**THE PROBLEM**
The whole listing below is to be output exactly, with no line skipped.
┌──
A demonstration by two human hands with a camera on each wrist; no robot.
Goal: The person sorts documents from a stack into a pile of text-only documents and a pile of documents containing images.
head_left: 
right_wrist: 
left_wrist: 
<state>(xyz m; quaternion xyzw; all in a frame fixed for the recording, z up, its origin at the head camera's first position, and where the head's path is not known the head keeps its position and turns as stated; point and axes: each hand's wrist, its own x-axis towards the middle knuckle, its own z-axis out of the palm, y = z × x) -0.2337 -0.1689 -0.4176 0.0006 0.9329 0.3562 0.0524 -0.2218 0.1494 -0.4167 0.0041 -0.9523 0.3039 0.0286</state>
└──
**SOLUTION TO THIS TASK**
A demonstration by two human hands with a camera on each wrist; no robot.
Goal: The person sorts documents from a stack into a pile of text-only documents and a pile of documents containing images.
head_left: 
right_wrist: 
left_wrist: 
<state>(xyz m; quaternion xyzw; all in a frame fixed for the recording, z up, its origin at the head camera's first position, and where the head's path is not known the head keeps its position and turns as stated; point and axes: each hand's wrist, its own x-axis towards the middle knuckle, its own z-axis out of the palm, y = z × x) -0.2337 -0.1689 -0.4176 0.0006 0.9329 0.3562 0.0524 -0.2218 0.1494 -0.4167 0.0041 -0.9523 0.3039 0.0286</state>

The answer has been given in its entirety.